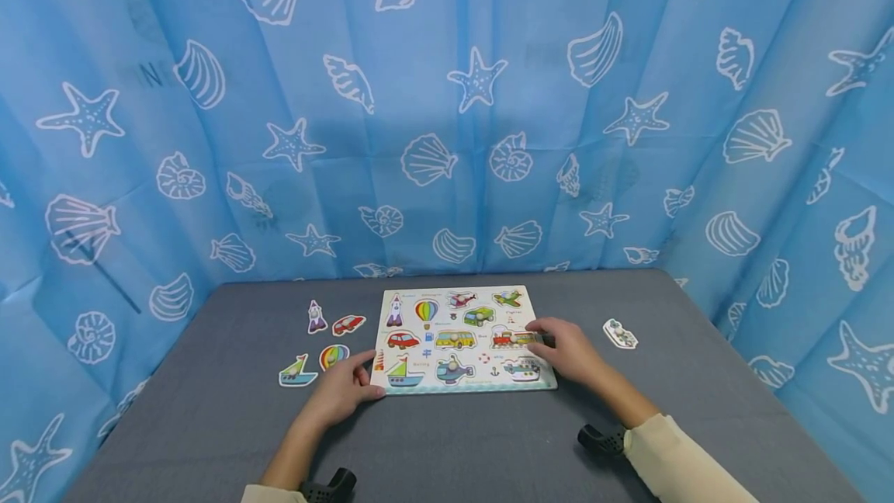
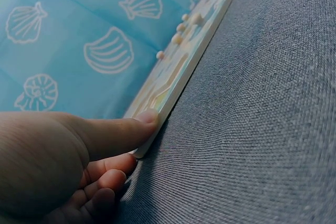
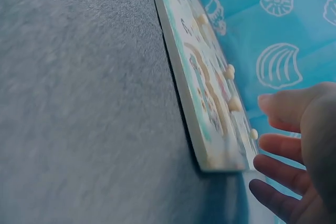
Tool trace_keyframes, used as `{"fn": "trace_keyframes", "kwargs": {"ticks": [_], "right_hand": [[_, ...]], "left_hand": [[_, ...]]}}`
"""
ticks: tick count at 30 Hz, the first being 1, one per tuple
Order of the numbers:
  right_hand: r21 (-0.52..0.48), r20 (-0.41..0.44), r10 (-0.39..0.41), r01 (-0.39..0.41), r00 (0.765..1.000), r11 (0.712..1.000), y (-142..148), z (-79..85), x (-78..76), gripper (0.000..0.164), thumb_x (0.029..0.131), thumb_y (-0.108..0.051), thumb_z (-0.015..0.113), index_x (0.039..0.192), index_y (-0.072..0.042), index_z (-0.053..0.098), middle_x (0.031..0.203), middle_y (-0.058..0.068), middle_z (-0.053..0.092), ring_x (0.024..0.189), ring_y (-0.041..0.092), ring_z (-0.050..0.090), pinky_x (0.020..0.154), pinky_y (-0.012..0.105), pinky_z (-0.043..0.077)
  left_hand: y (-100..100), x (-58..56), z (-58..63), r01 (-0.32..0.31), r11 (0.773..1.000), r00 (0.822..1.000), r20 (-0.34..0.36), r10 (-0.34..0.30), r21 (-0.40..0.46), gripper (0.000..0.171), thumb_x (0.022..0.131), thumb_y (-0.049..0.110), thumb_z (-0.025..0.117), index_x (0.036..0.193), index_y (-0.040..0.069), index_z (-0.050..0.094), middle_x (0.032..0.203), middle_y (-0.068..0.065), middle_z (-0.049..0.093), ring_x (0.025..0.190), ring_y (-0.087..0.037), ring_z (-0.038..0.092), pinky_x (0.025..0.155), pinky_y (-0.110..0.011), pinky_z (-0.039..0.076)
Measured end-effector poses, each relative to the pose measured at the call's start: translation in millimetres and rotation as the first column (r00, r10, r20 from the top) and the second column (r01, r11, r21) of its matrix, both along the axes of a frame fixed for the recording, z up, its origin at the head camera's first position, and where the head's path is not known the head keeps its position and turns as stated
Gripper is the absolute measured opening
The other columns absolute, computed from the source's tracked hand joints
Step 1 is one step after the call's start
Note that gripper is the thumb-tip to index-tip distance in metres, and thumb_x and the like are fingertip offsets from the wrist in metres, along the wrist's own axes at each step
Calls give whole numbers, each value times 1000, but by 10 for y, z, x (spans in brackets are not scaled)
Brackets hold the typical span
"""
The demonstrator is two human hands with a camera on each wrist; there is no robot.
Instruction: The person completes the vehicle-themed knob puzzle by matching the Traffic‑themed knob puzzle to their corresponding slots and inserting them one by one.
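A white wooden peg puzzle board [image 1: 485, 358] printed with vehicles lies on the grey table. My left hand [image 1: 342, 388] holds its near left corner, the thumb [image 2: 126, 132] on the top face and the other fingers curled at the edge. Over the right edge is my right hand [image 1: 574, 349], fingers apart and extended, the fingertips overlapping the train piece [image 1: 504, 338]. Knobbed pieces sit in the board, among them the bus [image 1: 455, 340] and the blue plane [image 1: 454, 369]. The sailboat recess [image 1: 403, 372] and the ship recess [image 1: 522, 369] show printed pictures.
Left of the board lie loose pieces: a rocket [image 1: 317, 317], a red car [image 1: 348, 324], a balloon [image 1: 333, 356] and a sailboat [image 1: 297, 372]. A loose ship-like piece [image 1: 619, 334] lies to the right. A blue shell-patterned curtain [image 1: 433, 216] surrounds the table [image 1: 475, 449].
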State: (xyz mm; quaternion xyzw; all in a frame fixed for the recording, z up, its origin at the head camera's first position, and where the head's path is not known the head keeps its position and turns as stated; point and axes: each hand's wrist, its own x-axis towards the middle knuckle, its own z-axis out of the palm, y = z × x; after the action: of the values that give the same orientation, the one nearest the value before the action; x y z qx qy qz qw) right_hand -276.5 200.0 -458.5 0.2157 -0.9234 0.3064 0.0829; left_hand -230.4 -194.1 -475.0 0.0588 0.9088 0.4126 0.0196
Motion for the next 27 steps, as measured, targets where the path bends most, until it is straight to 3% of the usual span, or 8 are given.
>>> {"fn": "trace_keyframes", "kwargs": {"ticks": [11,19,27], "right_hand": [[-36,-11,-14,14,1000,999,210,-37,132,24,87,-7,72,110,0,68,104,8,67,98,29,62,86,50,46],[27,1,21,-21,1000,999,350,-18,207,16,87,-8,72,102,-5,70,98,3,68,91,22,63,79,45,48],[130,-119,-52,68,992,989,491,16,231,10,86,-8,72,97,-7,72,90,1,68,84,21,63,74,45,48]], "left_hand": [[-5,2,-4,-1,1000,1000,-3,1,10,65,77,11,83,133,-3,54,72,0,50,62,-16,45,55,-27,34],[-4,5,-3,-3,1000,1000,4,3,13,66,76,11,83,133,-3,55,72,0,50,62,-16,44,55,-27,33],[-11,-12,-23,-7,1000,1000,14,7,9,66,76,11,83,134,-2,54,72,1,50,62,-16,45,56,-27,33]]}}
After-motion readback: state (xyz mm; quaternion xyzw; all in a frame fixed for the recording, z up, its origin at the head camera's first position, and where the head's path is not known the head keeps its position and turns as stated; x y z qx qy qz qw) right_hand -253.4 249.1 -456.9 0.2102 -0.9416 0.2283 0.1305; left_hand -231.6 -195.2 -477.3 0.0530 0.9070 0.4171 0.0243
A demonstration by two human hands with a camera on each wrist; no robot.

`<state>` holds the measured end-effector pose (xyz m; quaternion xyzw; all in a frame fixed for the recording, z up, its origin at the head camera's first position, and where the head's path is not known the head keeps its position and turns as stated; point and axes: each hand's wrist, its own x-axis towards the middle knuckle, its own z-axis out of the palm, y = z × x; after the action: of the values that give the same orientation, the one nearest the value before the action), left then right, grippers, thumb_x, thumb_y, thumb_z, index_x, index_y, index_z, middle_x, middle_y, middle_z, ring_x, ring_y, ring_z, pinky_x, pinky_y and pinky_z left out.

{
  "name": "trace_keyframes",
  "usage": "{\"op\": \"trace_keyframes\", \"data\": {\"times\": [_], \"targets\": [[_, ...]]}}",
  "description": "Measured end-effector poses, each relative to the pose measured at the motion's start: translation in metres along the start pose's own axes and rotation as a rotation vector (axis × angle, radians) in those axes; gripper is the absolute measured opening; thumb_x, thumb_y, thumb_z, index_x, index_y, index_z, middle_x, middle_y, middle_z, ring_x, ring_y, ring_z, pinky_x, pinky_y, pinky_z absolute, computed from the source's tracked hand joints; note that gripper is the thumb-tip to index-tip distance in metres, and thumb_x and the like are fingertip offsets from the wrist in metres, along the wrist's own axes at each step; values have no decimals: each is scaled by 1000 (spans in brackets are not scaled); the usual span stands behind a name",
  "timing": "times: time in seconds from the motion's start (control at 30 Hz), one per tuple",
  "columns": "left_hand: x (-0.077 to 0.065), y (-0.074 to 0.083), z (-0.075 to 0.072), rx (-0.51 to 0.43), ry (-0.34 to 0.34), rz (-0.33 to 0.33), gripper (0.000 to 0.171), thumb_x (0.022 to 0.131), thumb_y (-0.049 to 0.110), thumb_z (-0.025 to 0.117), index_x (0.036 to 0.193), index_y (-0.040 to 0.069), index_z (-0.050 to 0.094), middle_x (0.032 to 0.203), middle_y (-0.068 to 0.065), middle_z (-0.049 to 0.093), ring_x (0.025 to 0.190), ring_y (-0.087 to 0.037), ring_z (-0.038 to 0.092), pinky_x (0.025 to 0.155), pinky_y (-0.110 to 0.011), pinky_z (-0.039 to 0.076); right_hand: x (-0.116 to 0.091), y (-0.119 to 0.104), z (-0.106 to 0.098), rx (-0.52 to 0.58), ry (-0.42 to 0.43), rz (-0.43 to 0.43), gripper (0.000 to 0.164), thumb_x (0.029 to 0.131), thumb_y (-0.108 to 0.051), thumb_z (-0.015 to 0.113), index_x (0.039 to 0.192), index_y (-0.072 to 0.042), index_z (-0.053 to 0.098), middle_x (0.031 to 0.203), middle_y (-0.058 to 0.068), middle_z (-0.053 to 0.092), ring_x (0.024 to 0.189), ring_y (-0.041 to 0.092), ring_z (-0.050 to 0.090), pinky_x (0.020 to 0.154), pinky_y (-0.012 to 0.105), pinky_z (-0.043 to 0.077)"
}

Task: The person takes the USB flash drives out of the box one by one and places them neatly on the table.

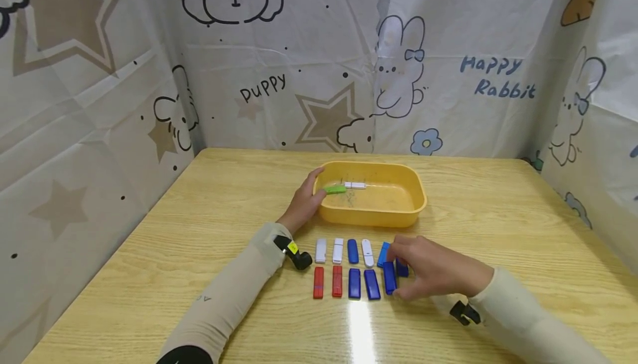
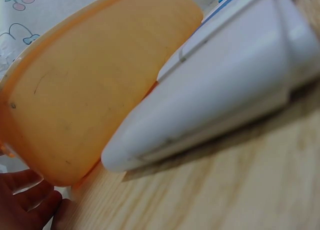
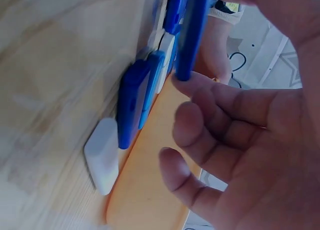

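Observation:
My left hand (image 1: 303,203) grips the left end of a yellow plastic basin (image 1: 379,219), thumb over the rim. In the basin lie a green USB stick (image 1: 335,189) and a white USB stick (image 1: 355,185). Between thumb and forefinger, my right hand (image 1: 428,267) pinches a dark blue USB stick (image 1: 389,278) at the right end of the front row; the right wrist view shows this stick (image 3: 192,40) standing off the table, other fingers loosely curled. Just behind it lie a lighter blue stick (image 1: 382,254) and another dark blue stick (image 1: 401,268), partly covered by the hand.
The front row also holds red sticks (image 1: 318,282) and dark blue sticks (image 1: 354,283). Behind them lie white sticks (image 1: 320,251) and a blue one (image 1: 353,251). A white stick (image 3: 102,156) shows beside the row in the right wrist view. Printed curtains (image 1: 309,48) enclose the table.

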<state>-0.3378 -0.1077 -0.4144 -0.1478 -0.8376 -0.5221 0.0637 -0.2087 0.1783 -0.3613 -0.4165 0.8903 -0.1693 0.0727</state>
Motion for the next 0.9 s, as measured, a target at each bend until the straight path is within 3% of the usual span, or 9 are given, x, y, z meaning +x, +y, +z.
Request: {"op": "trace_keyframes", "data": {"times": [0.43,0.9], "targets": [[2,-3,1,-12,-2,-18,59,94,12,45,150,18,29,154,-8,31,132,-24,40,111,-42,29,0,-8,0,6,-105,4,46,73,-37,79,109,-12,64,94,-8,56,77,8,54,65,23,47],[1,-2,2,-11,-13,-10,59,94,11,44,151,17,27,154,-9,30,129,-25,42,110,-43,32,0,-7,1,5,-160,82,50,73,-37,80,112,-11,65,98,-7,58,83,7,55,71,26,50]]}}
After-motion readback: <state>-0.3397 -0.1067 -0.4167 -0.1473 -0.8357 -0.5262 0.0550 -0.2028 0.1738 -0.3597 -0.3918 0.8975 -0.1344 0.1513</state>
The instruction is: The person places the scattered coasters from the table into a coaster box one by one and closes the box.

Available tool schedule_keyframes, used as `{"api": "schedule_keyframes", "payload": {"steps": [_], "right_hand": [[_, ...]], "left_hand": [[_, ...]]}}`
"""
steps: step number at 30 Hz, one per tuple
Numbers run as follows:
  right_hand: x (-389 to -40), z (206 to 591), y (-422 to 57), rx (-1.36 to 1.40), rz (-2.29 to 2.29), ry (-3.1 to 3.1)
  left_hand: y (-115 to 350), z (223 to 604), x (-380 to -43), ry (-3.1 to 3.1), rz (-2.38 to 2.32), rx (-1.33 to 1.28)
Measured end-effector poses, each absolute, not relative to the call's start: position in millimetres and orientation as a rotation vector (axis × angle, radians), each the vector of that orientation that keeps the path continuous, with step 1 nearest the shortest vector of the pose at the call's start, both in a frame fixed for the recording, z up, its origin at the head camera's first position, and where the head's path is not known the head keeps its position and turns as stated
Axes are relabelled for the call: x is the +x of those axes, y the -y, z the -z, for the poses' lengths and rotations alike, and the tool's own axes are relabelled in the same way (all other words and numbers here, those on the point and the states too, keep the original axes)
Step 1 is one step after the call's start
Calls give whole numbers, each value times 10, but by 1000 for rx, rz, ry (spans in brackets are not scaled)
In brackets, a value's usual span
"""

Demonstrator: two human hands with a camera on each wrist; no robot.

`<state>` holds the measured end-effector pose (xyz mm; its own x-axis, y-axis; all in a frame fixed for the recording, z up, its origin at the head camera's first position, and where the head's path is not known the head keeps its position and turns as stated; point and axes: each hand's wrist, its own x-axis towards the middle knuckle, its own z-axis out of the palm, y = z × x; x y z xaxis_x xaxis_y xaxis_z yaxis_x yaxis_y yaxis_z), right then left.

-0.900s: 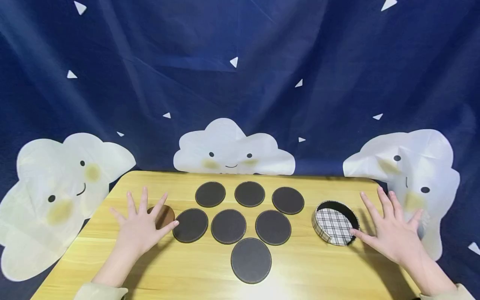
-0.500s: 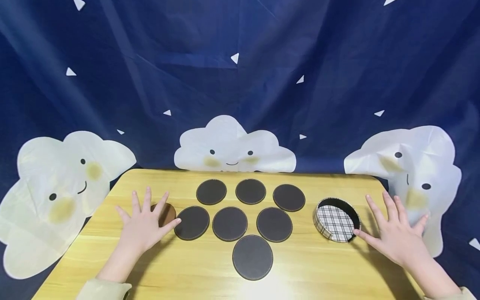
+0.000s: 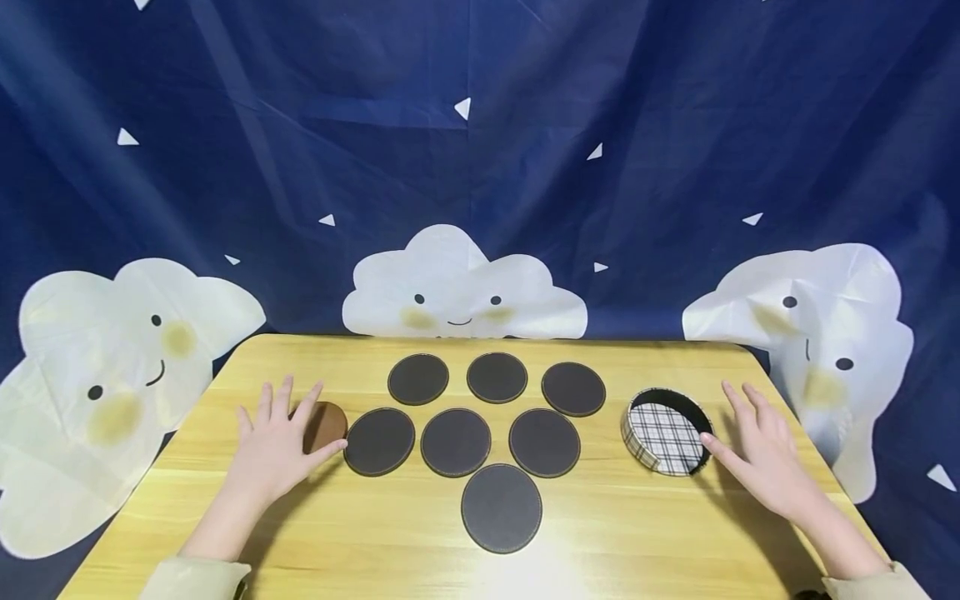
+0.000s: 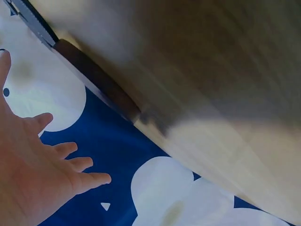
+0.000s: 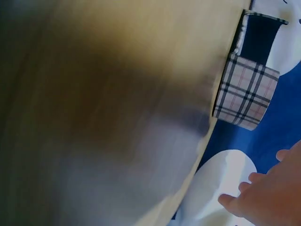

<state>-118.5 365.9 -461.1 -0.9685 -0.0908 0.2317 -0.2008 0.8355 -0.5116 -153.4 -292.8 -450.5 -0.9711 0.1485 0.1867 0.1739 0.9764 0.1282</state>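
Observation:
My left hand (image 3: 272,450), fingers spread and straight, hovers by a brown round piece (image 3: 327,427) and partly covers it. Its thumb tip overlaps the edge of the leftmost black round coaster (image 3: 380,442) in the head view. From the left wrist, the brown piece (image 4: 96,77) shows edge-on, with the hand (image 4: 42,169) apart from it. On the right, my right hand (image 3: 768,462) holds nothing, its thumb tip at the rim of a round plaid coaster holder (image 3: 639,450). The right wrist view shows the holder's plaid outer wall (image 5: 247,92) with a gap in it.
Several more black coasters lie flat and apart in rows, among them the front one (image 3: 501,508) and the back middle one (image 3: 497,377). The wooden table (image 3: 360,542) ends at a dark blue curtain (image 3: 540,192) printed with white clouds.
The right hand's fingers have drawn closer together and the hand has come slightly left. The left hand has barely moved beside the brown piece. The coasters keep their layout as the view shifts slightly.

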Motion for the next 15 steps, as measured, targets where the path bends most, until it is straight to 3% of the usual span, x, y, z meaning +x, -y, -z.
{"api": "schedule_keyframes", "payload": {"steps": [9,15], "right_hand": [[-1285,4675,-3635,184,-1385,2726],[-1393,4803,-3685,94,-2025,2434]], "left_hand": [[2823,4594,-1590,2865,202,-398],[2693,4651,-1653,2875,240,-518]]}}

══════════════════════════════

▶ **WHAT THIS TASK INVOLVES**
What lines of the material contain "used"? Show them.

▶ **WRITTEN RESPONSE**
Tool trace_keyframes, used as `{"fn": "trace_keyframes", "kwargs": {"ticks": [_], "right_hand": [[_, ...]], "left_hand": [[_, ...]]}}`
Available tool schedule_keyframes, used as `{"api": "schedule_keyframes", "payload": {"steps": [_], "right_hand": [[_, ...]], "left_hand": [[_, ...]]}}`

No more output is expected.